───── THE DATA
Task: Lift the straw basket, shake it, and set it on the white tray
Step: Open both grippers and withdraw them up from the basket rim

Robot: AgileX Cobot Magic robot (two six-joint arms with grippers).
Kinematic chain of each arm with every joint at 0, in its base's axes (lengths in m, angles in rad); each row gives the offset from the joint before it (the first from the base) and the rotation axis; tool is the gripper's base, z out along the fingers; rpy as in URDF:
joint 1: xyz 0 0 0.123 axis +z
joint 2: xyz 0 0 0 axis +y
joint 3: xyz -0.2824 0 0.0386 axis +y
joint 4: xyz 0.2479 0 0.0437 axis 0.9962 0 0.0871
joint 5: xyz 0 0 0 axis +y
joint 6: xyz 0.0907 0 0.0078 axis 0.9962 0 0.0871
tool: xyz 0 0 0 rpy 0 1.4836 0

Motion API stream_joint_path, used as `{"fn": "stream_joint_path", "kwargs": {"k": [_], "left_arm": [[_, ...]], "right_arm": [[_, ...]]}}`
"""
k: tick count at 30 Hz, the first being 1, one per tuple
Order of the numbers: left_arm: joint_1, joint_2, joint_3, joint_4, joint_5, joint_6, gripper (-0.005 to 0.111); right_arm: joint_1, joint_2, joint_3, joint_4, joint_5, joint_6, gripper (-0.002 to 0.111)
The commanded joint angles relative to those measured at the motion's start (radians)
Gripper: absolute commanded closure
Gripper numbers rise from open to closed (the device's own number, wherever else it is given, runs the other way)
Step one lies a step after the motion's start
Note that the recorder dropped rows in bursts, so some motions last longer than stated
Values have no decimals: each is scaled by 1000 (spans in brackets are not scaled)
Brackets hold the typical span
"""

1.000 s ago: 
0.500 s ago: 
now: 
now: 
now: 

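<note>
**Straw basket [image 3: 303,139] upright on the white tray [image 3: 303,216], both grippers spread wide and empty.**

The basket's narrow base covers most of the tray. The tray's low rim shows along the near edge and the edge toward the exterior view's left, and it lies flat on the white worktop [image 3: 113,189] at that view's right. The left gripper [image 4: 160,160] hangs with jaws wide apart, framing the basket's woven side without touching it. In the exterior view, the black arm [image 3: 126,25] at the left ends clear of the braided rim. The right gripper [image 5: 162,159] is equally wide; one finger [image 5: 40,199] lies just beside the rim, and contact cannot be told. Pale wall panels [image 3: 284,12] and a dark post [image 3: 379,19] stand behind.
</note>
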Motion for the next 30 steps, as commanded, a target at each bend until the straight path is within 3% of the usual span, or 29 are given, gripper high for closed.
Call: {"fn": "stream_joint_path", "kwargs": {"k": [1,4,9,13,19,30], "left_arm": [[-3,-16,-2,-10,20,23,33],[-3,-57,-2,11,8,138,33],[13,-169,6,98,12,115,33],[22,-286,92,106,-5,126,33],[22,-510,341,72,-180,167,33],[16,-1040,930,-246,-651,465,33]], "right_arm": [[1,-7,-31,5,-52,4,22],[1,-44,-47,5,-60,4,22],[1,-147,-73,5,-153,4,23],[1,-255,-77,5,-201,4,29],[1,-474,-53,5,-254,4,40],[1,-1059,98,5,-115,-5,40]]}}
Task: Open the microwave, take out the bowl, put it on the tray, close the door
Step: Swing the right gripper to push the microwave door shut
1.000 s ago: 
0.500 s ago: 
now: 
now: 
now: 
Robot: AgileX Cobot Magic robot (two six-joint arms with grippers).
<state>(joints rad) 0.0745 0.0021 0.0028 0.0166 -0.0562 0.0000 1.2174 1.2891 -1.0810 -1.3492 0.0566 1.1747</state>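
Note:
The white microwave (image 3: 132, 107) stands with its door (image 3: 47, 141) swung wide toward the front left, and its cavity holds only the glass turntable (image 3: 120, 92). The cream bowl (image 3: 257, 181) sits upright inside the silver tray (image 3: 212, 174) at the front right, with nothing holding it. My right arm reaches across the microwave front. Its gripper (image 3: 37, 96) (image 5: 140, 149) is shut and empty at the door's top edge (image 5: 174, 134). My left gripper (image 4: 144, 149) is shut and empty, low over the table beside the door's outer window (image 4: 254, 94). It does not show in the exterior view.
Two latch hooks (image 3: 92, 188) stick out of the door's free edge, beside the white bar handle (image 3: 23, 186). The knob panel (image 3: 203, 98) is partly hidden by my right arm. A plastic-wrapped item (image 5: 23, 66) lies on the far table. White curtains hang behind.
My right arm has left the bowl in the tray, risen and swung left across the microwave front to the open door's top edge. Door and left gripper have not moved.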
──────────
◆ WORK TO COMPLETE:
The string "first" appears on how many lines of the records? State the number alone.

◆ ANSWER TO THIS EXERCISE:
2